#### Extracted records

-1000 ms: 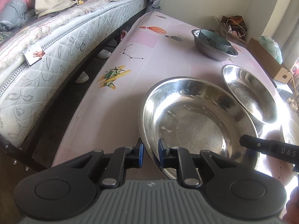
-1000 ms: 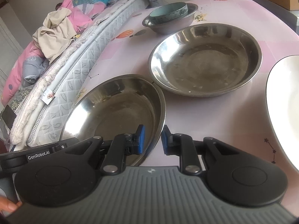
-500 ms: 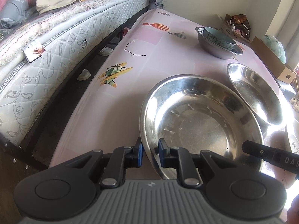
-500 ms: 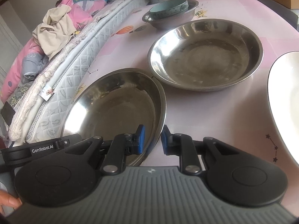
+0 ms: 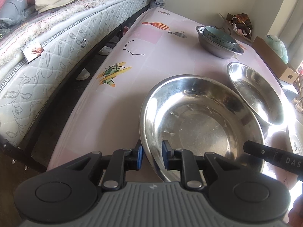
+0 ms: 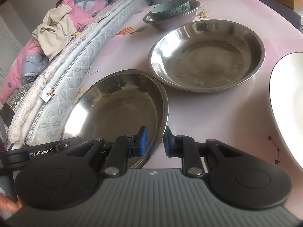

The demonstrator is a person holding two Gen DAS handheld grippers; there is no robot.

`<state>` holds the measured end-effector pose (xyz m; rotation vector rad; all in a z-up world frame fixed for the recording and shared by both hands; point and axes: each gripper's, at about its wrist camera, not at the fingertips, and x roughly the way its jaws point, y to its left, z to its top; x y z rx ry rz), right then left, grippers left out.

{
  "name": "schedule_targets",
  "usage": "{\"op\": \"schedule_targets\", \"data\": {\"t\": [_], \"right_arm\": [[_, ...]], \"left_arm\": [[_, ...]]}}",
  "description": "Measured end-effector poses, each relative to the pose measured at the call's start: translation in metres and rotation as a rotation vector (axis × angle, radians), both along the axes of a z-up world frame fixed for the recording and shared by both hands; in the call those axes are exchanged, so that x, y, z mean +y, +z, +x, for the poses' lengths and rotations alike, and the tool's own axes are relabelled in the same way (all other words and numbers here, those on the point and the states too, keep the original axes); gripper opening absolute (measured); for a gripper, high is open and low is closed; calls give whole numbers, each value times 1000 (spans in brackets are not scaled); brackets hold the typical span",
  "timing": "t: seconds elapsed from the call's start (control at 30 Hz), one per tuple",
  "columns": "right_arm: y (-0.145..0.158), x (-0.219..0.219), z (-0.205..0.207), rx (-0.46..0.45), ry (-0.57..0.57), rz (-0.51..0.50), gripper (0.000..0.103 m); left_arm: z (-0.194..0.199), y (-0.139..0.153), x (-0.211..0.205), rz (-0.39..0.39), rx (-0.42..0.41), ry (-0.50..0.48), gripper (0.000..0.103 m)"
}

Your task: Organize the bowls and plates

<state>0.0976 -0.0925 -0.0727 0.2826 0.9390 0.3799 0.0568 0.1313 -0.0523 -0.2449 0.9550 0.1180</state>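
A wide steel bowl (image 5: 204,132) (image 6: 117,113) rests on the pink table (image 5: 113,113), its far rim against a second steel bowl (image 5: 253,94) (image 6: 206,56). My left gripper (image 5: 152,154) straddles its near-left rim; the jaws are opening, and the left pad stands clear of the metal. My right gripper (image 6: 154,142) is shut on the near-right rim of the same bowl. Farther back a small steel bowl (image 5: 219,49) (image 6: 170,19) holds a teal bowl (image 5: 217,36) (image 6: 170,7). A white plate (image 6: 287,94) lies at the right.
A mattress (image 5: 47,66) with piled clothes runs along the table's left side, over a dark gap with shoes (image 5: 83,74). A cardboard box (image 5: 272,60) sits beyond the table's far right edge. Bare tablecloth lies left of the bowls.
The wide bowl has settled flatter, and its far rim now meets the second bowl. The left gripper's jaws have spread slightly. The right gripper's grip looks the same.
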Motion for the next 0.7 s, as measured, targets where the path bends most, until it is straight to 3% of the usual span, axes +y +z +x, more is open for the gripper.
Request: {"op": "schedule_targets", "data": {"t": [0.7], "right_arm": [[3, 0, -4, -21, 0, -20, 17]], "left_arm": [[3, 1, -3, 39, -8, -2, 20]]}}
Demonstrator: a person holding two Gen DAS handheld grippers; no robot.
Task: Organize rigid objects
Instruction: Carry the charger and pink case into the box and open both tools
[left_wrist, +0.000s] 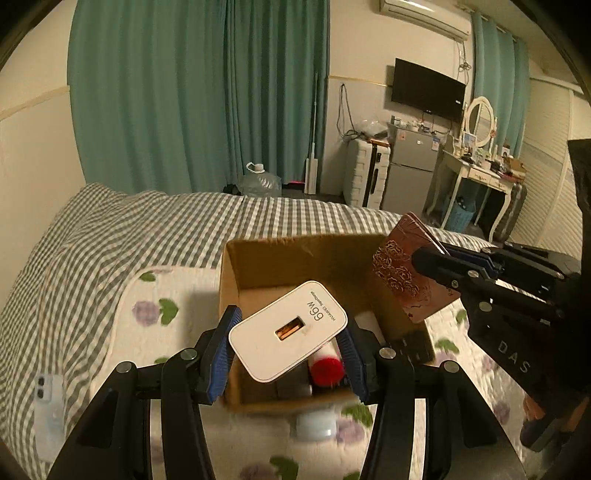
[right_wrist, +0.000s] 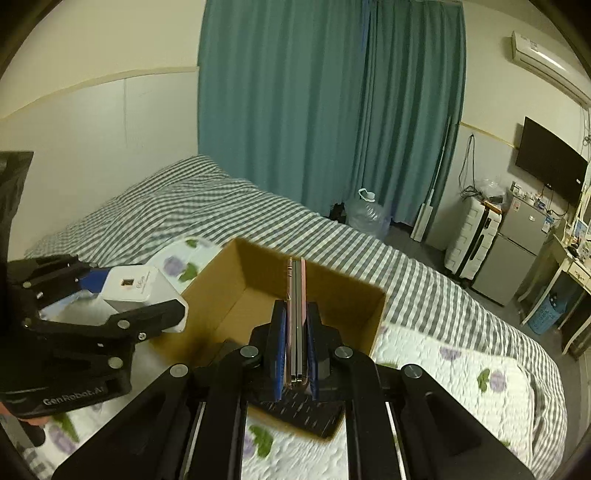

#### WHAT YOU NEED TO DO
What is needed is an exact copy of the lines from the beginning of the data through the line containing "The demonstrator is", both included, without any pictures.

#### WRITTEN ANSWER
-1000 ms: 
-1000 ms: 
-500 ms: 
-500 ms: 
+0 ms: 
+0 ms: 

The demonstrator is a person holding two Gen DAS handheld grippers; there is no robot.

There is no more to add to the answer.